* [What you will do]:
Would you copy each line of the records that includes the word "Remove"?

* [Provided entries]:

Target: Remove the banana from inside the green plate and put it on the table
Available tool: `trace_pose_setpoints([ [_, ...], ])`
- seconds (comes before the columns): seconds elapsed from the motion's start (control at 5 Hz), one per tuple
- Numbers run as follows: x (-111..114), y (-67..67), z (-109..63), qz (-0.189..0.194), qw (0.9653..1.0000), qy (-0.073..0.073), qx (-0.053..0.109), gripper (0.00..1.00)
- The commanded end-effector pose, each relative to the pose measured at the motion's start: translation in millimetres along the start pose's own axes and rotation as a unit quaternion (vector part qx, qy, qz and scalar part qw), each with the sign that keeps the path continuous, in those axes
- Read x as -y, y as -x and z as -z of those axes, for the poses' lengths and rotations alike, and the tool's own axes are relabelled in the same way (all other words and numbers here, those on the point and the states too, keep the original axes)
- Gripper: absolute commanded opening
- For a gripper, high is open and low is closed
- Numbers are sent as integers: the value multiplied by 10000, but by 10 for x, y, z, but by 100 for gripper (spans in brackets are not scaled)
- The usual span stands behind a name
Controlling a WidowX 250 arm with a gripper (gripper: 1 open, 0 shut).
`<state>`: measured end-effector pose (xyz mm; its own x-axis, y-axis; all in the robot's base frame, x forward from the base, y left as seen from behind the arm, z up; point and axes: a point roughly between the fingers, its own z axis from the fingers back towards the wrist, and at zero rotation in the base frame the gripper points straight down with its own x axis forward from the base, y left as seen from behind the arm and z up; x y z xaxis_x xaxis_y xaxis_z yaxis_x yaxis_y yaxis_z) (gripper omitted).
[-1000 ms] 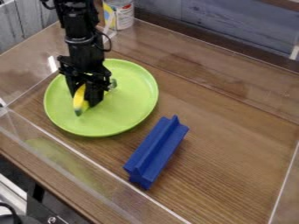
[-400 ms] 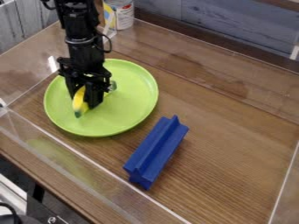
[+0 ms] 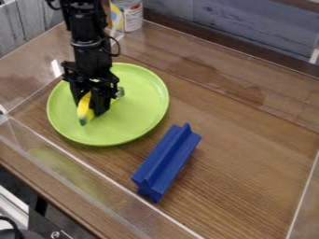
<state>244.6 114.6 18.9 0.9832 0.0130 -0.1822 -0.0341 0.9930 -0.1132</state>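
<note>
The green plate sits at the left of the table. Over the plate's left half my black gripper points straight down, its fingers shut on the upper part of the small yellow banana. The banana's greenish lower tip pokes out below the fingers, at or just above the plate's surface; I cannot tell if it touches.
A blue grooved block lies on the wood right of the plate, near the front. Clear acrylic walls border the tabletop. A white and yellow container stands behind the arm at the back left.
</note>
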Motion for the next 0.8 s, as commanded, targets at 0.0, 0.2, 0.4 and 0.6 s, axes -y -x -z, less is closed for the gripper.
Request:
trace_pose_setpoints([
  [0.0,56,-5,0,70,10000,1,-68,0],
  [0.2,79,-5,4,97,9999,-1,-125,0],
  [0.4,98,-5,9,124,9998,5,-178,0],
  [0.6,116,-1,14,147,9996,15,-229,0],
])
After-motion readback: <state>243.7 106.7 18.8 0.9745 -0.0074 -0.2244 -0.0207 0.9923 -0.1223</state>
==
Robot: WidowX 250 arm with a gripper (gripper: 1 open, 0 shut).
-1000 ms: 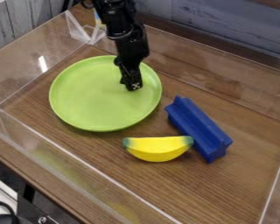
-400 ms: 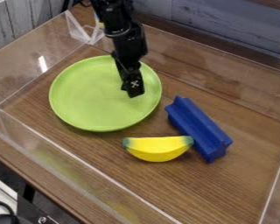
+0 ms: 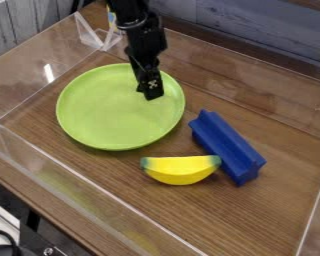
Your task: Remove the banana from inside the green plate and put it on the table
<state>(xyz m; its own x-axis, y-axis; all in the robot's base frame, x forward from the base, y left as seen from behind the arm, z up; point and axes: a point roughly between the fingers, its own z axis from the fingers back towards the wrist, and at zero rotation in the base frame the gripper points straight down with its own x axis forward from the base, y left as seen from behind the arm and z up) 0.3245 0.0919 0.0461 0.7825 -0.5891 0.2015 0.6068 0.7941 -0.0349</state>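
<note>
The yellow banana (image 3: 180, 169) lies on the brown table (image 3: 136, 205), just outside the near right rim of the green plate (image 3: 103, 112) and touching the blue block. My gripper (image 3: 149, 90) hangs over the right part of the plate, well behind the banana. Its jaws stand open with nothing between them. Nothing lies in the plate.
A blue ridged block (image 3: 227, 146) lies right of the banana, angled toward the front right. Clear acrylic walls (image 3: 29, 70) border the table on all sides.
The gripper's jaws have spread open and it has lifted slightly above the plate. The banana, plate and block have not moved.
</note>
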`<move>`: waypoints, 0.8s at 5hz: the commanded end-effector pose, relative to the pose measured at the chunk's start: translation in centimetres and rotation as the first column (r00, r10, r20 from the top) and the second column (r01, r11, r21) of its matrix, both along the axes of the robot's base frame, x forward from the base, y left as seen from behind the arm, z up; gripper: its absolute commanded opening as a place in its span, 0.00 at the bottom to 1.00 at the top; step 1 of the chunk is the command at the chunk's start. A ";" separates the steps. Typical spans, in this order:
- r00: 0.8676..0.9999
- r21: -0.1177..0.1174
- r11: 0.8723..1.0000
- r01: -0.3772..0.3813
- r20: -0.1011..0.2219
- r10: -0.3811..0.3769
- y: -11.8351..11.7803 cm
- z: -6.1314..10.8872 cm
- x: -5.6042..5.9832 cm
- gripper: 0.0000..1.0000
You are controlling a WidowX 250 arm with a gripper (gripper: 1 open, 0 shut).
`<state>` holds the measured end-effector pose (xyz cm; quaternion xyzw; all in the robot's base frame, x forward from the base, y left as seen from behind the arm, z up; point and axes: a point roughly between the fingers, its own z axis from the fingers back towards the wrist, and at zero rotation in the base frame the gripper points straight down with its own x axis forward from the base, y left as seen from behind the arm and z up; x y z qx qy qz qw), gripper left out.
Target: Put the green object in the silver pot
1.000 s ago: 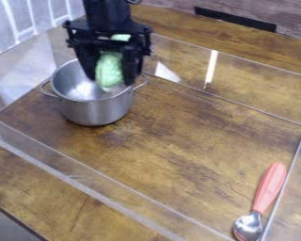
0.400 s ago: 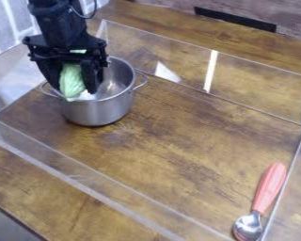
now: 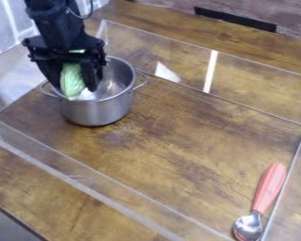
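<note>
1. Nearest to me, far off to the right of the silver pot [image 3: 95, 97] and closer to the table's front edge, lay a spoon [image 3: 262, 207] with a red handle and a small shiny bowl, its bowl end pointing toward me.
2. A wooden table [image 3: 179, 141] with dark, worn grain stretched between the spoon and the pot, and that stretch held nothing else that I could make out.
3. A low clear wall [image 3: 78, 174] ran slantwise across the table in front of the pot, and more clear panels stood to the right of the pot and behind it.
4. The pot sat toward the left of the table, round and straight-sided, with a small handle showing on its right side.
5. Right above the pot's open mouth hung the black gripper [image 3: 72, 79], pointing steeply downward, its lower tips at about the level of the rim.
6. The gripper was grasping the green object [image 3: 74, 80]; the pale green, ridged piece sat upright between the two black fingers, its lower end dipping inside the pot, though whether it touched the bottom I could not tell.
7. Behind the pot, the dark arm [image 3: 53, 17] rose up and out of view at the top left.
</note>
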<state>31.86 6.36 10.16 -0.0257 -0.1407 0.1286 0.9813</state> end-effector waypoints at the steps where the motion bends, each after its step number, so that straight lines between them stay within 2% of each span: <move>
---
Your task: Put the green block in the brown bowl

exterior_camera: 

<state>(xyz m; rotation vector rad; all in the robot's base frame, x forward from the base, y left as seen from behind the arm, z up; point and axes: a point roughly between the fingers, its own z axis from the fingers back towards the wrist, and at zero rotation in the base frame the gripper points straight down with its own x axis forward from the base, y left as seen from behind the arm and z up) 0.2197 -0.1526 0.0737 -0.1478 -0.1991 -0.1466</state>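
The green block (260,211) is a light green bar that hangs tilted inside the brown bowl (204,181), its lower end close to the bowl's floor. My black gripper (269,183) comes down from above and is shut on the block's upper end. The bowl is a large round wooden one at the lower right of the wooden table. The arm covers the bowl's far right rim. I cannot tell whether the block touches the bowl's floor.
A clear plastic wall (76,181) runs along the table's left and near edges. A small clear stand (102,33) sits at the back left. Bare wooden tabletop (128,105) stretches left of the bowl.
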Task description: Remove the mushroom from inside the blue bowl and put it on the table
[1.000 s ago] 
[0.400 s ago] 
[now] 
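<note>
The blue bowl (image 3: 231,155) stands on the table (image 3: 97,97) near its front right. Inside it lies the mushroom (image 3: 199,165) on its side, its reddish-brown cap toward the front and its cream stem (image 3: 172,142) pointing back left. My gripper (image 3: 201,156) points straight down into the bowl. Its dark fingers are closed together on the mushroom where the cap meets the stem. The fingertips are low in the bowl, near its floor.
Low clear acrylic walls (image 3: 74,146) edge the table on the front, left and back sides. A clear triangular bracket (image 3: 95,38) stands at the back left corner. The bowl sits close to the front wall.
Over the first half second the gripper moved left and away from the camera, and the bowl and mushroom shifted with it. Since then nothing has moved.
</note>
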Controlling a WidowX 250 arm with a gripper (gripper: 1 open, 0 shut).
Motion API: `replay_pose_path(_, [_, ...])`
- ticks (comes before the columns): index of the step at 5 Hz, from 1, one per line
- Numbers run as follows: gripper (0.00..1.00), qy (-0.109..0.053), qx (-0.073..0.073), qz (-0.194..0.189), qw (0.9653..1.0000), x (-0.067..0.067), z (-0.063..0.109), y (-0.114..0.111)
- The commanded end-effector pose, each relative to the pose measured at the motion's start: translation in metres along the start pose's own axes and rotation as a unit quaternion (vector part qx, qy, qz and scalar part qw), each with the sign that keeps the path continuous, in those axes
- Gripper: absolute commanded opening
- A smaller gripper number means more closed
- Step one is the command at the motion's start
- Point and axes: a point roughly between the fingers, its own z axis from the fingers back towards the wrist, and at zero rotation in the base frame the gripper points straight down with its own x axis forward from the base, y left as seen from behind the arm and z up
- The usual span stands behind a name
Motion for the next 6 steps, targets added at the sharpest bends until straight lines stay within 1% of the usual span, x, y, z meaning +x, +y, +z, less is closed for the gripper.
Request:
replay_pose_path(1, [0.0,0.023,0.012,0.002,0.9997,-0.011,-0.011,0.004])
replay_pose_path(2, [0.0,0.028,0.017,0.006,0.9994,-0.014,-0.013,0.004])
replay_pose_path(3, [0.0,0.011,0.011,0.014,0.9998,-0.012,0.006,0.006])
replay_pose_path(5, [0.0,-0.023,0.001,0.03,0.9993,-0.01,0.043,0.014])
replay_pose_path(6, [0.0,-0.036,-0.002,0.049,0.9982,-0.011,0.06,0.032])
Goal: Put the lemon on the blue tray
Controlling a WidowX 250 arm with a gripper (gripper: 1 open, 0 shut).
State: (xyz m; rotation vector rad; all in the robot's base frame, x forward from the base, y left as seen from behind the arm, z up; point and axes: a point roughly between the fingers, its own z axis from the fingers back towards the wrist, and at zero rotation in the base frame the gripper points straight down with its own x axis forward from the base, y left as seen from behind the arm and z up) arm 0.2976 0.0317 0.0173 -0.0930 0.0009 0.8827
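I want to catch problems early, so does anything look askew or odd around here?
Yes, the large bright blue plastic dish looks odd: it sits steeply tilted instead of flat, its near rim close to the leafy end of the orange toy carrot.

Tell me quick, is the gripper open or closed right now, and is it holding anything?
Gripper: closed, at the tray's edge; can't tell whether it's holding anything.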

* [Result of the exercise]:
Target: Remove the banana from inside the green plate and put it on the table
Your task: Remove the banana from inside the green plate and put it on the table
Task description: Remove the mushroom from inside the blue bowl and put it on the table

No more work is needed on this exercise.